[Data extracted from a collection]
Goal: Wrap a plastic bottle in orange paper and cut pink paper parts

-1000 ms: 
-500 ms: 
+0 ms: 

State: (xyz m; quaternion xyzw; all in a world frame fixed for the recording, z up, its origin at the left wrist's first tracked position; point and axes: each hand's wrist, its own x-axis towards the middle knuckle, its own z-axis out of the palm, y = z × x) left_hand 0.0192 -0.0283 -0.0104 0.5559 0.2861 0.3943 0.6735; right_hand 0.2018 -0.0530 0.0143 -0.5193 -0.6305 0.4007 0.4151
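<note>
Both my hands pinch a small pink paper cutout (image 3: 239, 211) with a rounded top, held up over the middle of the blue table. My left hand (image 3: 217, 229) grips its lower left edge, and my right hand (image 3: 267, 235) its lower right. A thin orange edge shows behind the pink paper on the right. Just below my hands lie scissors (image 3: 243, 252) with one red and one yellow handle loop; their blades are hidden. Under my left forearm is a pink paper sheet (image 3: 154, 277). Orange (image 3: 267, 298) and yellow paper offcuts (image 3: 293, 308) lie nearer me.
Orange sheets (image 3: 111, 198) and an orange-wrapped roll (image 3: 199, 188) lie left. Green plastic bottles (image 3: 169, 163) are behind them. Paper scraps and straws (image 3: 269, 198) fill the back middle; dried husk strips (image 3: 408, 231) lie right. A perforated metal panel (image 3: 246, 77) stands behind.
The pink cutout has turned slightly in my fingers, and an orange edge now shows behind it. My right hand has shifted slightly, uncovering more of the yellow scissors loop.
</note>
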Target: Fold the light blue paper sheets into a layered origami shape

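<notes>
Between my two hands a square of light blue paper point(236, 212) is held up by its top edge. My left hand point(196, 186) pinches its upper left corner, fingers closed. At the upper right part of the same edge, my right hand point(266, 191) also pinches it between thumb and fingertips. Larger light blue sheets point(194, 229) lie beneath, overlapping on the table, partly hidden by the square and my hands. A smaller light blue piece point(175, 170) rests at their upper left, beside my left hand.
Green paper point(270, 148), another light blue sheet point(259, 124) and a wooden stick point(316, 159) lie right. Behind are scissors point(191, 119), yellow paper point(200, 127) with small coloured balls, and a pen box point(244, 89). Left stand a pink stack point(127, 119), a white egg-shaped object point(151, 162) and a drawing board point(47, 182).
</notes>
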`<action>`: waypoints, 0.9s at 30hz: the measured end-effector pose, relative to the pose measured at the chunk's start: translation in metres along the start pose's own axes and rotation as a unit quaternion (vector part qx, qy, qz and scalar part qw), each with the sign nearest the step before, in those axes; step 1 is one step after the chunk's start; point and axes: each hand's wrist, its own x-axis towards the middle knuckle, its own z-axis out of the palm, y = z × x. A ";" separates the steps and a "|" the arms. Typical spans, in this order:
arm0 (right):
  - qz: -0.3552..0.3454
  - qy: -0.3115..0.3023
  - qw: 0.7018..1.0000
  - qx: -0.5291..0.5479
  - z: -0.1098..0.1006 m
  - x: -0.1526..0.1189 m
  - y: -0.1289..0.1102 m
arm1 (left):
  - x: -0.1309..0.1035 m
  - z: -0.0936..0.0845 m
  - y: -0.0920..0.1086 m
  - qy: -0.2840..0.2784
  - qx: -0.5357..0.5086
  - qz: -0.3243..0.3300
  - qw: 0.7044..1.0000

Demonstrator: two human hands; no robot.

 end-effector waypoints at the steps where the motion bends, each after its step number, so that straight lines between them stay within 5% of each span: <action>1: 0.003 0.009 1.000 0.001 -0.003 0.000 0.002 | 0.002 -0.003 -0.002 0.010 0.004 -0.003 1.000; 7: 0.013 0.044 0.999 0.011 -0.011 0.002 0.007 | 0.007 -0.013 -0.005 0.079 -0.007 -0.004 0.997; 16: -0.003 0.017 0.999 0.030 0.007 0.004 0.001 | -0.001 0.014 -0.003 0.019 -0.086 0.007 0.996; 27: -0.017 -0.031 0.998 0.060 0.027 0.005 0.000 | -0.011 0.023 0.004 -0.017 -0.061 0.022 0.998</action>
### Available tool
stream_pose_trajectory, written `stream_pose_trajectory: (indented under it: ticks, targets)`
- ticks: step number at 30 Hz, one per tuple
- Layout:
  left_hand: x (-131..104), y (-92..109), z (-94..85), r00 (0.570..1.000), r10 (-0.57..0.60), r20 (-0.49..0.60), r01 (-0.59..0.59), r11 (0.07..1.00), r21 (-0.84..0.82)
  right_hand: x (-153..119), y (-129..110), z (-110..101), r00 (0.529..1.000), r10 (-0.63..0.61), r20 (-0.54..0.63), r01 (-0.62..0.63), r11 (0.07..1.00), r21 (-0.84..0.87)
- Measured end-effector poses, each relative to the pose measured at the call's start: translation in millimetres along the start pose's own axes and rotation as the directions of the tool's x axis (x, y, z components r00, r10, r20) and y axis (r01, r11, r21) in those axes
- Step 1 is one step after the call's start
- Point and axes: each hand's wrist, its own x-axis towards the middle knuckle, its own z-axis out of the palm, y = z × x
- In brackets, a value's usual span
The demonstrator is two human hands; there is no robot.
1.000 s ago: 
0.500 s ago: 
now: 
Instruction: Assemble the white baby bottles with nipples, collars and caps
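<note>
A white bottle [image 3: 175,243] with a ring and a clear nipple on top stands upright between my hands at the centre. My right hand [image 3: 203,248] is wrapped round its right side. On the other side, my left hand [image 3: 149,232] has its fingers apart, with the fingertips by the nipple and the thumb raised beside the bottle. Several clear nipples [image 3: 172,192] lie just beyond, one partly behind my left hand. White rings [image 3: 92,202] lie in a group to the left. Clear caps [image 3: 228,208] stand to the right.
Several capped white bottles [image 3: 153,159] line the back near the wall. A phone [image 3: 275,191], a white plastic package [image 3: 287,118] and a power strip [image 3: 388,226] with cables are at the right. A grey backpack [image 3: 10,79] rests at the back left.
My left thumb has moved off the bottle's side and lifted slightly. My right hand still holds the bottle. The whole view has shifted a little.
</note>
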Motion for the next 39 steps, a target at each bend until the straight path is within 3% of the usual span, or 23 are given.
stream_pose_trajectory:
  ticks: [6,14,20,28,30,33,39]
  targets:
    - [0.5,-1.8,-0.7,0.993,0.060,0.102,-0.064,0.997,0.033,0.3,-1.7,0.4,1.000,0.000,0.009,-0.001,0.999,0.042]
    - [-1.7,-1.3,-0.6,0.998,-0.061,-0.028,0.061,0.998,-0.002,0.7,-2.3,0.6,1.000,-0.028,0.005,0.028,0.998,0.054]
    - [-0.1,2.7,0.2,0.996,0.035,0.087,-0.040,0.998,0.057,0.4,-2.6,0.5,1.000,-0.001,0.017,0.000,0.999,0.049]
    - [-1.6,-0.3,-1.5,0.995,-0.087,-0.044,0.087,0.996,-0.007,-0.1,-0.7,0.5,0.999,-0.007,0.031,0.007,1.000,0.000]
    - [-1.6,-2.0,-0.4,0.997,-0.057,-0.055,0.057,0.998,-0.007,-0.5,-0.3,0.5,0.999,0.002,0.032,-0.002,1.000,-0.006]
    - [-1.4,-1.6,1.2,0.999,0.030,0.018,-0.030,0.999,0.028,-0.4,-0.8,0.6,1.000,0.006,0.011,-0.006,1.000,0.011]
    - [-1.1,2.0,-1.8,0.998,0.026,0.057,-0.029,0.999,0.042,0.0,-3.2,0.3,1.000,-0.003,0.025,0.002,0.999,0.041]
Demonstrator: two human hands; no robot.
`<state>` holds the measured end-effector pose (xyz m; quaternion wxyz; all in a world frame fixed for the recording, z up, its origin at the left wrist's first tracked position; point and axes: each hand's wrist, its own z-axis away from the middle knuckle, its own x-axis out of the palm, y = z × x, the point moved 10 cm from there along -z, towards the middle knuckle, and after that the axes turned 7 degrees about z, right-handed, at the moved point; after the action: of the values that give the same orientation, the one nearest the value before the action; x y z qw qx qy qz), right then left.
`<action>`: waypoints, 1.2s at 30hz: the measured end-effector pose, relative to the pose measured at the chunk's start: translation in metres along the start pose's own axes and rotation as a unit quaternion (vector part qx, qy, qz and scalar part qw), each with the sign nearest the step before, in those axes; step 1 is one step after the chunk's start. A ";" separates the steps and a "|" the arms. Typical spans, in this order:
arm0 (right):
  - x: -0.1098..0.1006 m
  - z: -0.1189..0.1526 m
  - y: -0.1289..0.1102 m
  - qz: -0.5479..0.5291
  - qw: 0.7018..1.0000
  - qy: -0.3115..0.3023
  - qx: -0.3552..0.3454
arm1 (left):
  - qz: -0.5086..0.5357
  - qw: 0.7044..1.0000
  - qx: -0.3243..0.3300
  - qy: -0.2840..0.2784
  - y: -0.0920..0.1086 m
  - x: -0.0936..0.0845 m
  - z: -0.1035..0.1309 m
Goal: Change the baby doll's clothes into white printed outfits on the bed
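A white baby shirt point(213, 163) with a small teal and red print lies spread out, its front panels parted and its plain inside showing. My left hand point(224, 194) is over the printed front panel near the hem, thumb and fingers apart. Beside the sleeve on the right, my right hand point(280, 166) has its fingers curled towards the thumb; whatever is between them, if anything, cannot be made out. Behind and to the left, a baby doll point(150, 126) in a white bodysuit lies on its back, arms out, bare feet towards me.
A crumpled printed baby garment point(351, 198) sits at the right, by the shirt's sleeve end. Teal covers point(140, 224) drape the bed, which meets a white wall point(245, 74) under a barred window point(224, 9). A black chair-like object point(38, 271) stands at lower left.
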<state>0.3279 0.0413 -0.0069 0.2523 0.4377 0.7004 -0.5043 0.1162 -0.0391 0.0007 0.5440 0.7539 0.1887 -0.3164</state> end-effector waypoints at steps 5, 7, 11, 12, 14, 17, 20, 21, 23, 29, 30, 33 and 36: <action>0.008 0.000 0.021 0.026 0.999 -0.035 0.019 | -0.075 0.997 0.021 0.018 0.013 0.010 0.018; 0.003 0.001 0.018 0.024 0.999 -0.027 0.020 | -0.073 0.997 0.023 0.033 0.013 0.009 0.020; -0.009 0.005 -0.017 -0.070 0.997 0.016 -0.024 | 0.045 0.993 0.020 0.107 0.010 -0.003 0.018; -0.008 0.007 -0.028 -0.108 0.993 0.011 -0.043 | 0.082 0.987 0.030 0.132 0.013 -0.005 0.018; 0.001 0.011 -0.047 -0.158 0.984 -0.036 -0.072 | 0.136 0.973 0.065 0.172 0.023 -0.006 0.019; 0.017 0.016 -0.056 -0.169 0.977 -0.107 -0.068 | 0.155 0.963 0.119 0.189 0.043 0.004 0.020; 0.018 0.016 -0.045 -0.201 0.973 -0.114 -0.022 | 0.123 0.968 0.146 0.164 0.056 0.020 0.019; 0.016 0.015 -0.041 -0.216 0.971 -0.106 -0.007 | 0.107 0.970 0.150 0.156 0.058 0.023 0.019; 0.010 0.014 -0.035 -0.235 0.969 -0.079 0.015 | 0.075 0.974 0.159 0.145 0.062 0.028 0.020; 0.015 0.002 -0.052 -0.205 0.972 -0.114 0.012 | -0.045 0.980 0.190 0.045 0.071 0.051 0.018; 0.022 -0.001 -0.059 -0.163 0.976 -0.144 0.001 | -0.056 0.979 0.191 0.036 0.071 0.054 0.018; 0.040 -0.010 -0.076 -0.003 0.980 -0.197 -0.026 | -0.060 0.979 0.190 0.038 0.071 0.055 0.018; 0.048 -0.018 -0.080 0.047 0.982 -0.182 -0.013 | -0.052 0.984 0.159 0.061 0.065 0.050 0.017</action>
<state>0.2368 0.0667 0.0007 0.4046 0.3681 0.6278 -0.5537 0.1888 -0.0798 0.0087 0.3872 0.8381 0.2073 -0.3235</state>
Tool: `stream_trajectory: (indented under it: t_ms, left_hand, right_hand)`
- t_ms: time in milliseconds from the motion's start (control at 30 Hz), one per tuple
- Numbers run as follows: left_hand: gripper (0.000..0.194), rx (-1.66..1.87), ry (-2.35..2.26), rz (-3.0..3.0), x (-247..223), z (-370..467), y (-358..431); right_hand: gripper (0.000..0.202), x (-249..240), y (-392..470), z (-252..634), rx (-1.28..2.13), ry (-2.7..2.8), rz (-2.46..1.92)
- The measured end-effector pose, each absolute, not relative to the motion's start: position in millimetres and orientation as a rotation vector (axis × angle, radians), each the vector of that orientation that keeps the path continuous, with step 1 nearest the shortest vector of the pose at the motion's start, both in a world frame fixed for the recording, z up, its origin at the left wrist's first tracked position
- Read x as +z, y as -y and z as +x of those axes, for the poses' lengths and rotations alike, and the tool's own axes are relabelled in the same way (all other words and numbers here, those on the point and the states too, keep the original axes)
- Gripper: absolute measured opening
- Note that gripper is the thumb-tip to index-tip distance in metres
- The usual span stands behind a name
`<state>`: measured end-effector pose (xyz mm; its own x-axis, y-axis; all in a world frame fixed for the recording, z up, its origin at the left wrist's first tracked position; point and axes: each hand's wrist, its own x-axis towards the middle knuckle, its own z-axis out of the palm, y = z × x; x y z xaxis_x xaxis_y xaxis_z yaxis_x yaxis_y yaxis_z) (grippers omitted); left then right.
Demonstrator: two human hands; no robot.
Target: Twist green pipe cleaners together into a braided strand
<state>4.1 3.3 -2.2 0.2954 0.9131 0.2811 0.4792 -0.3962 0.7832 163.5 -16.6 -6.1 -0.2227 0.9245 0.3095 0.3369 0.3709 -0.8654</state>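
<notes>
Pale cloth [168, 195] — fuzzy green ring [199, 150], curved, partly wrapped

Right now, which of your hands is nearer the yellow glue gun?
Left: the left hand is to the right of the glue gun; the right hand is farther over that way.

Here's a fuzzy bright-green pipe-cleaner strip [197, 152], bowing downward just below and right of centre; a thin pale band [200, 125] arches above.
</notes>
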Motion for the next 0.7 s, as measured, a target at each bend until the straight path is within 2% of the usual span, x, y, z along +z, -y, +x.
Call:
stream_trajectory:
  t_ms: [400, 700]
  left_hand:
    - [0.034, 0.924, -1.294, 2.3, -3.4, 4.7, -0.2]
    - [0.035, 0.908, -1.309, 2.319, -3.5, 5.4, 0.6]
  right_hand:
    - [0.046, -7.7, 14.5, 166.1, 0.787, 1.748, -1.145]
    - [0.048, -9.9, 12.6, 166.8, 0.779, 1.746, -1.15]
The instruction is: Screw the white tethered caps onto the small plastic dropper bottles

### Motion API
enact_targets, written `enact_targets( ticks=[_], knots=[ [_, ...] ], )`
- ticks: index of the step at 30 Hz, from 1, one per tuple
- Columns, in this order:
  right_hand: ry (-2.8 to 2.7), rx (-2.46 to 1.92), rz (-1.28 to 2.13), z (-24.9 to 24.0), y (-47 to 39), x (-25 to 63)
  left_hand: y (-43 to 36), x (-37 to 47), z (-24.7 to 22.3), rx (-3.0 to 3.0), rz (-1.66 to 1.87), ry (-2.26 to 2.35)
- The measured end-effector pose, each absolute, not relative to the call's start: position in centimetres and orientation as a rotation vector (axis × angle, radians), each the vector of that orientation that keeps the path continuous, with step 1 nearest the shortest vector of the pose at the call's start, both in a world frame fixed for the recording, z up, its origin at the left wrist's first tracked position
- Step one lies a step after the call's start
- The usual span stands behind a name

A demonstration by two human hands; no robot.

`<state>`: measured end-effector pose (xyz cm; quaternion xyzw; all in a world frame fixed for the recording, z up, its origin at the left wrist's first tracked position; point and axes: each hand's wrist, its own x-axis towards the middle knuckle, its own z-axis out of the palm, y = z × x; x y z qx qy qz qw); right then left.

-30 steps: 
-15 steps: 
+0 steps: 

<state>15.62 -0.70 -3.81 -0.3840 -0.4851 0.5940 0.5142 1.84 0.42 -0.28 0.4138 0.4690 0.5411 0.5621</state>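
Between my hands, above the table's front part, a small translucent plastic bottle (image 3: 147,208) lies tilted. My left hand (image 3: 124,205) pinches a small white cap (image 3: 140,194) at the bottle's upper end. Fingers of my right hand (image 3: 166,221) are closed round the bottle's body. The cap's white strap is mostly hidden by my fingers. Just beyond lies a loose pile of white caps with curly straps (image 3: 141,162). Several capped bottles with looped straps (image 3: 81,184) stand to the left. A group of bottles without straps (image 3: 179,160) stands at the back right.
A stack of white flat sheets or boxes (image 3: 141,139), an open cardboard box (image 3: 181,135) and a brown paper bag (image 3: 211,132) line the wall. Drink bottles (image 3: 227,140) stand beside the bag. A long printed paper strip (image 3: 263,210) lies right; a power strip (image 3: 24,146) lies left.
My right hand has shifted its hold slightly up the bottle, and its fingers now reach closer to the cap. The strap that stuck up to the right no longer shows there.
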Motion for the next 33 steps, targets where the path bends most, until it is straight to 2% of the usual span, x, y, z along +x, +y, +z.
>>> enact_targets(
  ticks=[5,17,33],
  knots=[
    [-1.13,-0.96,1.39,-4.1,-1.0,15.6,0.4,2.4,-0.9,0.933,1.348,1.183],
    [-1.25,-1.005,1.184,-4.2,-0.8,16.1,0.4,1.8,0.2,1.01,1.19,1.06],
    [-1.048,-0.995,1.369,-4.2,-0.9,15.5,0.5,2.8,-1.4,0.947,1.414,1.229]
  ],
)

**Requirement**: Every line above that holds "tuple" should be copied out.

**Answer section**:
- ticks: step number at 30 Hz, one per tuple
- t_ms: time in milliseconds from the motion's start (control at 30 Hz), one per tuple
- ticks: index of the step at 30 Hz, from 1, one per tuple

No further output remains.